#### Requirement
Skip the pictures. Quote every line below, exactly, from the one with "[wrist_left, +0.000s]" through the final line.

#### Data below

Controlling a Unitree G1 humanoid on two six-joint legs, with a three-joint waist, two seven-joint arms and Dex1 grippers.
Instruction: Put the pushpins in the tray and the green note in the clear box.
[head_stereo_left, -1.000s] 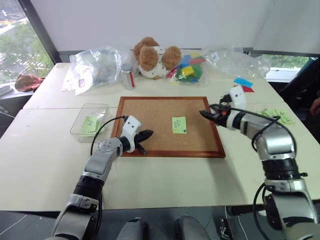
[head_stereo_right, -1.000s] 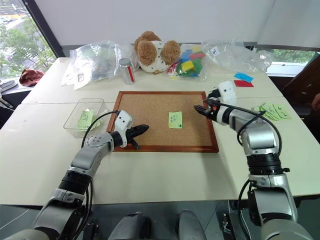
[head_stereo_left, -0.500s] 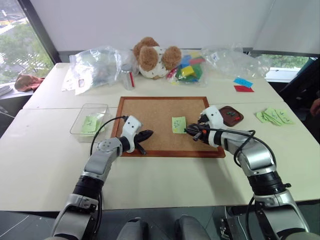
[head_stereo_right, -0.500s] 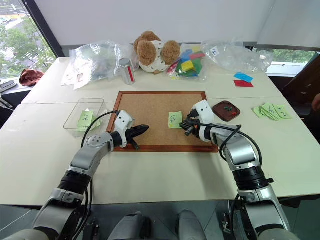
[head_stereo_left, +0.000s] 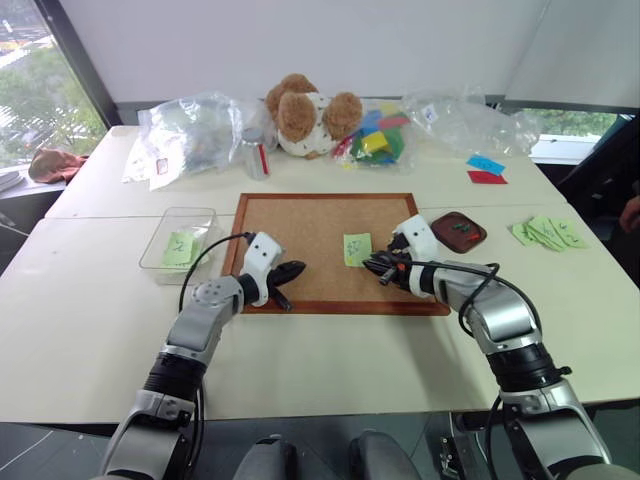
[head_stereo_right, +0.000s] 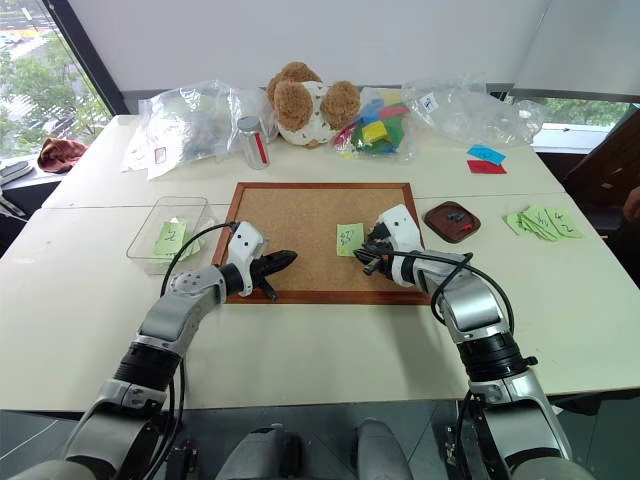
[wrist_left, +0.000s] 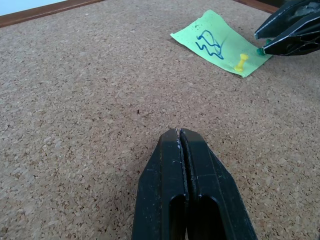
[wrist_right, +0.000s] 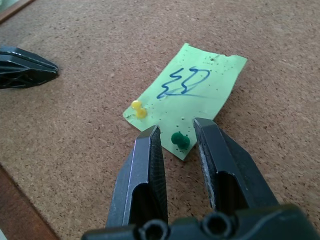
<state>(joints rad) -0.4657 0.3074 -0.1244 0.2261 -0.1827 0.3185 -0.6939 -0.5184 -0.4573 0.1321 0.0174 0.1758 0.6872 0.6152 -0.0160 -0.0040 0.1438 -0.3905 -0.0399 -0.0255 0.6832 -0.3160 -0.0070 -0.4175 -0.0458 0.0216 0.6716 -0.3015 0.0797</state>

#### Reply
[wrist_left, +0.000s] 
[wrist_right, +0.000s] 
<state>(joints rad) -0.4657 0.3074 -0.1244 0.2261 -0.1827 0.3185 -0.6939 -0.5184 -0.4573 0.1321 0.0174 0.1758 0.6872 0.6152 -0.0160 -0.0040 0.1438 -0.3905 -0.0399 -0.0255 0.6832 -0.3160 -0.0070 -0.4175 -0.0458 0.0216 0.6716 -0.3015 0.0797</state>

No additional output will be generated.